Exercise prompt
Please return every line below that contains the string "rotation".

Record excerpts

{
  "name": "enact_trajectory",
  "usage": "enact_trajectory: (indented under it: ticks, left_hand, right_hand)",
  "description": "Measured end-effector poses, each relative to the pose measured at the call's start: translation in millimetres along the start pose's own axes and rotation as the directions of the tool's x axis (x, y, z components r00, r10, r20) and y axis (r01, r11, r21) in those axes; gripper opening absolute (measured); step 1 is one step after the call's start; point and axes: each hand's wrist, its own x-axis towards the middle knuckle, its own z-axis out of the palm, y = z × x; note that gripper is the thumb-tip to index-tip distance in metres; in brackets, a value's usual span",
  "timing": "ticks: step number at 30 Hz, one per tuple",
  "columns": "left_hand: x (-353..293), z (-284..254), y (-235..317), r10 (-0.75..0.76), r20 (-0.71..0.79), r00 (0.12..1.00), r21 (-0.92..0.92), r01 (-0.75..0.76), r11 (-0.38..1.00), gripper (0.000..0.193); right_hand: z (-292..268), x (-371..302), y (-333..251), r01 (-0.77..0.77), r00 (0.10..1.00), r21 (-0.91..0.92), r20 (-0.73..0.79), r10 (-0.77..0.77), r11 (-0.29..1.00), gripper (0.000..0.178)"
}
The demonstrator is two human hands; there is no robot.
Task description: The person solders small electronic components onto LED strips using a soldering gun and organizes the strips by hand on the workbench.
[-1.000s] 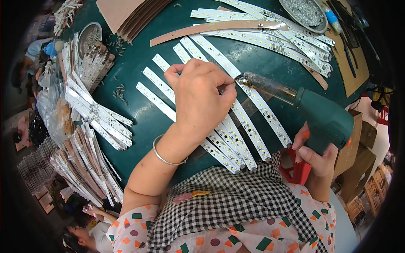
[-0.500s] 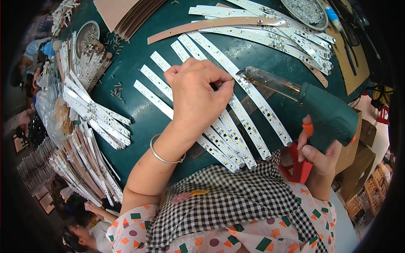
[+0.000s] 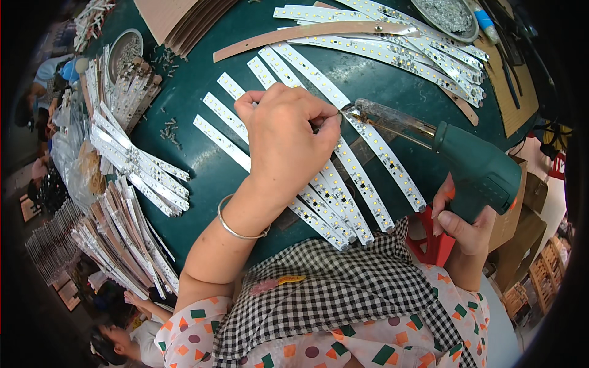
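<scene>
My right hand is wrapped round the grip of a dark green soldering gun, its finger over the orange trigger. The gun's tip meets the rightmost curved white LED strip near mid-length, beside my left fingertips. My left hand is closed in a pinch right at that spot. What its thumb and forefinger hold is too small and hidden to name. Several more LED strips lie fanned side by side beneath my left hand, which covers their middles.
A pile of LED strips lies at the far right, with a tan curved strip across it. A metal bowl of small parts stands behind. Brown boards are stacked at the back; more strips lie left, near scattered small parts.
The right finger has drawn in over the orange trigger, which shows less now. The gun's tip has shifted slightly at the strip. My left hand has hardly moved.
</scene>
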Motion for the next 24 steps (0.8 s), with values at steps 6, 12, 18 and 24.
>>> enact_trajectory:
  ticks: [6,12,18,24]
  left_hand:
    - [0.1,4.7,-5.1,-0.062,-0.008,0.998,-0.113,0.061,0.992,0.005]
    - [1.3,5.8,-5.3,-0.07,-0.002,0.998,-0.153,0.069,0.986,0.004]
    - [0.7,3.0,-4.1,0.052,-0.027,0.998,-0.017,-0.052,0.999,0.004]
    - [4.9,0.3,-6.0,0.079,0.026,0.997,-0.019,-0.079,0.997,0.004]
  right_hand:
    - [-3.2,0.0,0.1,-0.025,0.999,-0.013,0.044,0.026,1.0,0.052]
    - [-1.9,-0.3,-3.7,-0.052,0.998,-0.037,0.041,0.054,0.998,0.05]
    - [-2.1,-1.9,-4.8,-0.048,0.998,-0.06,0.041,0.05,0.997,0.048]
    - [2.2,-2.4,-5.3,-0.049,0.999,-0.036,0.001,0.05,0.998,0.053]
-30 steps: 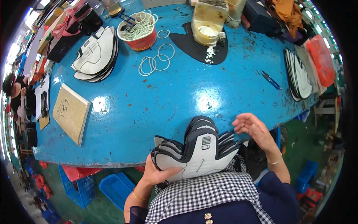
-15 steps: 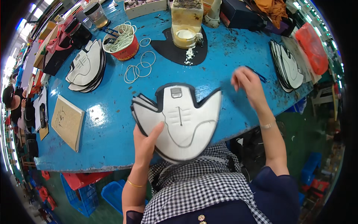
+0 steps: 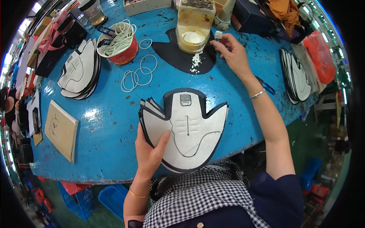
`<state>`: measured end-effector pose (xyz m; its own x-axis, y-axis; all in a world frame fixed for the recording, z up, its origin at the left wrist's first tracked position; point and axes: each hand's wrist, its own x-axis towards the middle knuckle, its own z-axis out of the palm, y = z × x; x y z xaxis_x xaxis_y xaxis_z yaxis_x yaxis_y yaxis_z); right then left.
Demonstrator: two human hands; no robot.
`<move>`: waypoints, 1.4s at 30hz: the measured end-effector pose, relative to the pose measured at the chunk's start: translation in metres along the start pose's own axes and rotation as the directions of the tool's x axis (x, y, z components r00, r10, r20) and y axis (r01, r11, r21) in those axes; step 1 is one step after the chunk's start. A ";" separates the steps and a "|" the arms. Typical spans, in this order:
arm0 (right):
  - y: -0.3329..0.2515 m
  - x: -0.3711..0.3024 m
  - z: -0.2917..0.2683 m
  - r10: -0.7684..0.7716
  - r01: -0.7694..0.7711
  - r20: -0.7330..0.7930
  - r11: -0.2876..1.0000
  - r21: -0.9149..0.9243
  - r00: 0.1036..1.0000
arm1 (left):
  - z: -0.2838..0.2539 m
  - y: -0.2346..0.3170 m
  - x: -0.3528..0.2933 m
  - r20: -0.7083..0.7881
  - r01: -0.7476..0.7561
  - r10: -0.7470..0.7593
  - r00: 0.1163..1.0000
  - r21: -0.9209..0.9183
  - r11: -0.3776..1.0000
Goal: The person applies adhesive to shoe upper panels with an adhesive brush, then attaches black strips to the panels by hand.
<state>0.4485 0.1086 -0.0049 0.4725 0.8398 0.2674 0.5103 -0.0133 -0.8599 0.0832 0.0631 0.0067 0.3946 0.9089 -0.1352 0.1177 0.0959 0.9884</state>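
Observation:
My left hand grips the near left edge of a stack of shoe uppers, its thumb on the top piece. They are white with black edging and stitched lines, and rest at the table's near edge. My right hand is reached out beside a yellowish round tub of white paste or powder. Between its fingertips is a small whitish, block-like thing whose kind I cannot make out. White crumbs lie in front of the tub on a black shoe-upper-shaped piece.
Further stacks of uppers lie at the left and right. A red tub holds pale elastic bands, with loose bands nearby. A tan notebook lies at the left. A blue-handled tool lies right of my forearm.
My right hand has moved forward and left to the paste tub, and the small whitish thing is now at its fingertips. My left hand still holds the stack, now lying flatter.

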 end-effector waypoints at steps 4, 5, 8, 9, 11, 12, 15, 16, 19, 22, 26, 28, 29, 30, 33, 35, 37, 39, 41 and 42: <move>-0.012 0.013 -0.011 -0.022 0.009 0.101 0.991 0.132 0.995 | -0.001 0.003 0.002 0.014 -0.041 0.040 0.999 0.078 0.996; -0.016 0.017 -0.013 -0.024 0.003 0.138 0.988 0.156 0.990 | 0.001 0.005 0.002 0.009 -0.038 0.037 0.999 0.072 0.997; -0.026 0.030 -0.005 -0.027 -0.005 0.150 0.978 0.210 0.988 | 0.001 0.008 0.003 -0.063 -0.345 0.409 0.911 0.426 0.836; -0.026 0.034 -0.003 -0.033 -0.006 0.148 0.968 0.253 0.988 | -0.004 0.008 0.001 -0.012 -0.476 0.563 0.826 0.521 0.709; -0.027 0.041 -0.002 -0.042 0.001 0.173 0.972 0.235 0.984 | -0.008 0.009 -0.006 0.057 -0.577 0.688 0.723 0.597 0.557; -0.031 0.045 0.002 -0.091 0.054 0.171 0.977 0.208 0.981 | -0.010 0.011 -0.011 0.330 -0.689 0.611 0.719 0.457 0.563; -0.029 0.052 0.009 -0.135 0.098 0.207 0.979 0.181 0.969 | -0.004 0.016 -0.022 0.675 -0.745 0.418 0.608 0.304 0.593; -0.029 0.053 0.013 -0.176 0.162 0.168 0.982 0.095 0.970 | -0.001 0.016 -0.024 0.758 -0.745 0.319 0.570 0.313 0.589; -0.039 0.053 0.020 -0.192 0.207 0.161 0.975 -0.082 0.968 | -0.001 0.008 -0.024 0.738 -0.777 0.365 0.568 0.335 0.533; -0.052 0.051 0.024 -0.140 0.160 0.097 0.958 -0.238 0.985 | 0.001 0.003 -0.027 0.714 -0.784 0.394 0.579 0.355 0.509; -0.054 0.051 0.021 -0.092 0.130 0.130 0.938 -0.323 0.987 | 0.005 -0.002 -0.030 0.695 -0.795 0.417 0.585 0.390 0.464; -0.059 0.049 0.020 -0.079 0.096 0.094 0.977 -0.193 0.992 | 0.003 0.000 -0.030 0.683 -0.776 0.417 0.600 0.368 0.512; -0.061 0.047 0.021 -0.075 0.093 0.101 0.978 -0.188 0.992 | 0.002 -0.001 -0.034 0.681 -0.770 0.411 0.606 0.374 0.516; -0.062 0.044 0.020 -0.131 0.149 0.090 0.962 -0.228 0.987 | 0.000 -0.004 -0.038 0.631 -0.787 0.491 0.600 0.356 0.504; -0.065 0.032 0.018 -0.219 0.240 0.101 0.918 -0.314 0.970 | -0.002 -0.012 -0.044 0.565 -0.801 0.570 0.596 0.368 0.473; -0.065 0.026 0.015 -0.285 0.324 0.161 0.881 -0.344 0.945 | -0.001 -0.012 -0.045 0.553 -0.799 0.577 0.600 0.394 0.454; -0.071 0.019 0.015 -0.173 0.195 0.104 0.943 -0.270 0.979 | -0.001 -0.012 -0.046 0.546 -0.791 0.573 0.611 0.425 0.440; -0.073 0.007 0.010 -0.055 0.065 0.057 0.979 -0.191 0.997 | 0.000 -0.008 -0.048 0.553 -0.777 0.547 0.629 0.446 0.444; -0.066 -0.014 -0.002 -0.129 0.126 0.165 0.992 0.027 0.978 | 0.000 -0.005 -0.049 0.554 -0.762 0.523 0.648 0.470 0.446; -0.077 -0.034 0.000 -0.086 0.061 0.249 0.992 0.107 0.965 | 0.000 -0.005 -0.049 0.555 -0.761 0.521 0.649 0.458 0.459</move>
<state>0.3937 0.0813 0.0523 0.2329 0.9463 0.2241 0.4581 0.0966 -0.8836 0.0638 0.0183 0.0081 0.8229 0.4142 0.3890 0.1712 -0.8335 0.5254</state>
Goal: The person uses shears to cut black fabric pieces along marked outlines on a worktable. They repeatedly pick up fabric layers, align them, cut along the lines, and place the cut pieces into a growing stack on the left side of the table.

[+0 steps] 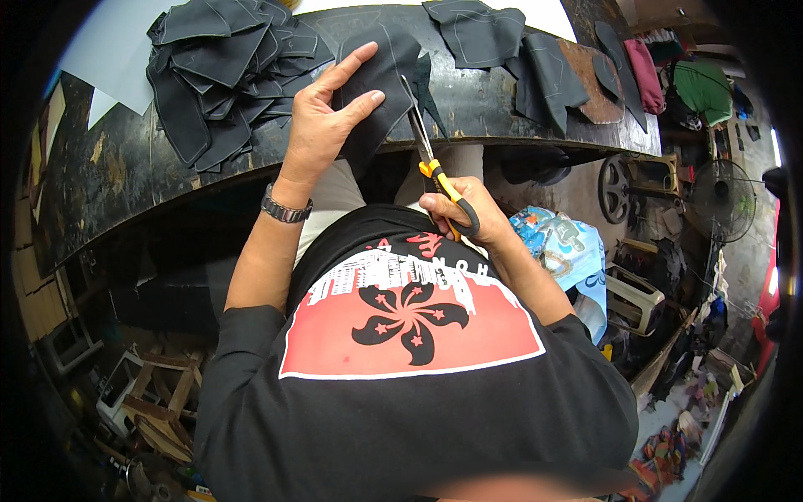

Output of the task
  "description": "Measured end-effector poses, each relative to the pose measured at the call's start: translation in millimetres along the start pose's own axes and rotation as the directions of the tool's x axis (x, y, z components r00, r10, r20) and y axis (r01, r11, r21) in those axes; gripper opening absolute (measured); step 1 is one step after the call's start; point and axes: each hand's wrist, its own x-axis towards the middle knuckle, its own z-axis out of the palm, y = z × x; note that gripper is the thumb-tip to index-tip distance in metres; in brackets, a value's usual span",
`<move>`: waypoints, 1.4s at 30hz: the measured end-effector pose, relative to the pose measured at the chunk's start: translation in metres along the start pose's own axes and rotation as the directions of the tool's x axis (x, y, z components r00, r10, r20) and y axis (r01, r11, r21) in those axes; step 1 is one step after the chunk's start. A ";" separates the steps and a "|" the arms. Typical spans, in this order:

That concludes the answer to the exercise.